What a Production End-to-End Test Suite Teaches You About Testing

Every team that ships software eventually discovers that end-to-end tests are not unit tests with a longer runtime. They are a different discipline with different failure modes, different economics, and a different relationship to the code they verify. This article distills the lessons that emerge from maintaining a real E2E suite against a live production application over time. The examples come from building the test suite for TeamPulse Report, a SaaS product in active development.

1. Auth is infrastructure, not a test case

The first surprise is how much engineering goes into getting into the application before you write a single assertion. In a production suite, sign-in is never inside individual specs. It happens once in a global setup that saves session state, and every test picks up that state through shared storage.

This teaches two things. First, tests that share a pre-warmed auth state run faster and fail less because there is no sign-in network call per spec. Second, authenticated state is itself a test artifact that must be regenerated — it expires, breaks when the auth provider changes, and needs its own documented workflow. If your team struggles with flaky sign-in flows in E2E, the answer is not better retries; it is moving auth out of the tests entirely.

A corollary: when your application has feature flags that change the UI, you need separate auth states for different flag configurations ^[1]. One account sees the compliance features; another sees the baseline. The global setup produces both states, and specs pick the right one per feature-gating test. This keeps feature-flag tests from contaminating unrelated specs.

2. Wait for what the user sees, not for the network

The single most common failure mode in E2E tests is a timeout waiting for networkidle. Modern pages stream analytics, keep WebSocket connections alive, and run cookie scripts indefinitely. The condition "no in-flight network requests for 500 ms" is often never satisfied against a live production site.

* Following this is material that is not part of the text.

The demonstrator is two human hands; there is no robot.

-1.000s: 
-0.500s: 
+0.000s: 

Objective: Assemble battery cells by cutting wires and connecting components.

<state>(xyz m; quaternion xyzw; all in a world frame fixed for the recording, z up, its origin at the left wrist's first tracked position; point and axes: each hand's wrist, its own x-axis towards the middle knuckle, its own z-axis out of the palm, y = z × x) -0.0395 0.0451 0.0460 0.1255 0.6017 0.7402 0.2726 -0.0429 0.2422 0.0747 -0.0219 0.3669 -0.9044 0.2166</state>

The fix is not a longer timeout. The fix is to stop waiting for the network and start waiting for user-visible content ^[2]. Wait for the heading. Wait for the table header. Wait for the input placeholder. These are what the user actually sees, and they are what the test should assert exists before interacting.

This shift changes how you think about test stability. A test that breaks because a heading text changed is a test that detected a user-visible change — that is a real signal. A test that breaks because an analytics script loaded 50 ms slower than expected is noise. Eliminate the noise by anchoring every navigation wait to a stable DOM element the user would recognize.

// BAD — fragile against production, may never resolve
await page.goto("/audit-log");
await page.waitForLoadState("networkidle");
 
// GOOD — wait for content the user actually sees
await page.goto("/audit-log");
await expect(page.getByRole("heading", { name: /Audit/i })).toBeVisible();
await expect(page.locator("th").filter({ hasText: "Timestamp" })).toBeVisible();

3. Page objects own interaction; specs own assertion

The page object model is not controversial, but the boundary between a page object and a spec is. The litmus test: if a developer changes the page layout, which files should need updating? Only the page object — locators live there. If a developer changes a business rule, which files should need updating? Only the spec — assertions live there.

Page objects expose interaction methods (go to, filter by, click pagination) and return locators ^[3]^[4]. Specs call those methods and assert on the results. In practice, restricting page objects to a single navigation assertion (that the correct page loaded) keeps them readable. That assertion prevents the rest of the test from running against the wrong page.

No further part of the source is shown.